**Task goal:** Please write out, exactly, every line of the listing from its first line through the one that includes "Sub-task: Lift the".

-- -- --

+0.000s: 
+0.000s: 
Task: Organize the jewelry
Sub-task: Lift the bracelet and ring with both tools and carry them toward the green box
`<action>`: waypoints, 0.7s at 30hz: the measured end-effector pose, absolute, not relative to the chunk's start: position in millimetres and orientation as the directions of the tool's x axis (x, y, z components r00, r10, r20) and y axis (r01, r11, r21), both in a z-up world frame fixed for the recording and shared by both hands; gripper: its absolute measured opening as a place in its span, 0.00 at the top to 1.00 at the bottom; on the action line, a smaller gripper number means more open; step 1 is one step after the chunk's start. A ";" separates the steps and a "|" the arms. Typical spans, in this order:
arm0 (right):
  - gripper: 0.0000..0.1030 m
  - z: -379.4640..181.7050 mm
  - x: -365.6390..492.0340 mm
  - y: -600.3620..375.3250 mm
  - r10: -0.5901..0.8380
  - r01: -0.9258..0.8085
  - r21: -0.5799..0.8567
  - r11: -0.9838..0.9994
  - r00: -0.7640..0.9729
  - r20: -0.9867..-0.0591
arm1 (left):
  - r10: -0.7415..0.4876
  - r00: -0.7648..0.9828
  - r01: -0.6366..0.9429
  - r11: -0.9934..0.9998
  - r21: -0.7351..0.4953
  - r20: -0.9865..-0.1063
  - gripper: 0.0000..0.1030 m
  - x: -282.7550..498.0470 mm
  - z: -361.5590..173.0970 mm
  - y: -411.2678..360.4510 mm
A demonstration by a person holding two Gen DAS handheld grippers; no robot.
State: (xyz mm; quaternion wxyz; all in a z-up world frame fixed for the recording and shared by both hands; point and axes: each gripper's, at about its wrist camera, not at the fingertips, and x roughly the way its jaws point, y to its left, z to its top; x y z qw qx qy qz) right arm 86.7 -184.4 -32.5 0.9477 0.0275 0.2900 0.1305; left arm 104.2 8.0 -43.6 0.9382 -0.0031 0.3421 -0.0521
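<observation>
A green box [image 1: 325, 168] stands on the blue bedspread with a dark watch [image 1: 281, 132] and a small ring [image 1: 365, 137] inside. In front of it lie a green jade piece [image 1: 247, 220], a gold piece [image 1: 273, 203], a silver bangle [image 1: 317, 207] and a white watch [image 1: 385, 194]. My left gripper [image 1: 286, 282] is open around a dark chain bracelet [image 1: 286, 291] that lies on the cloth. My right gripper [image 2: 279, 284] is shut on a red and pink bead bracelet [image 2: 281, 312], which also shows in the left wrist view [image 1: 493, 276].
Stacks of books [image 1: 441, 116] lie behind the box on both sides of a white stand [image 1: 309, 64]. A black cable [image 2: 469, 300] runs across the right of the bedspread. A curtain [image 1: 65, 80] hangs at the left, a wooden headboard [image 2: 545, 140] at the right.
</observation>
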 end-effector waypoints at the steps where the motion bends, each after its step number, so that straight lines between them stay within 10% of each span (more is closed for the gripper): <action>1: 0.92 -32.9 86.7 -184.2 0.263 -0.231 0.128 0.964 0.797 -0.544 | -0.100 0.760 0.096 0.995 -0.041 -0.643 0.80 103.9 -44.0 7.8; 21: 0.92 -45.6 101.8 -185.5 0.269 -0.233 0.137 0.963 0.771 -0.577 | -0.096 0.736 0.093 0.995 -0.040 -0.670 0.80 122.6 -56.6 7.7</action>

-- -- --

**Response to the exercise:**
+0.000s: 
+0.000s: 
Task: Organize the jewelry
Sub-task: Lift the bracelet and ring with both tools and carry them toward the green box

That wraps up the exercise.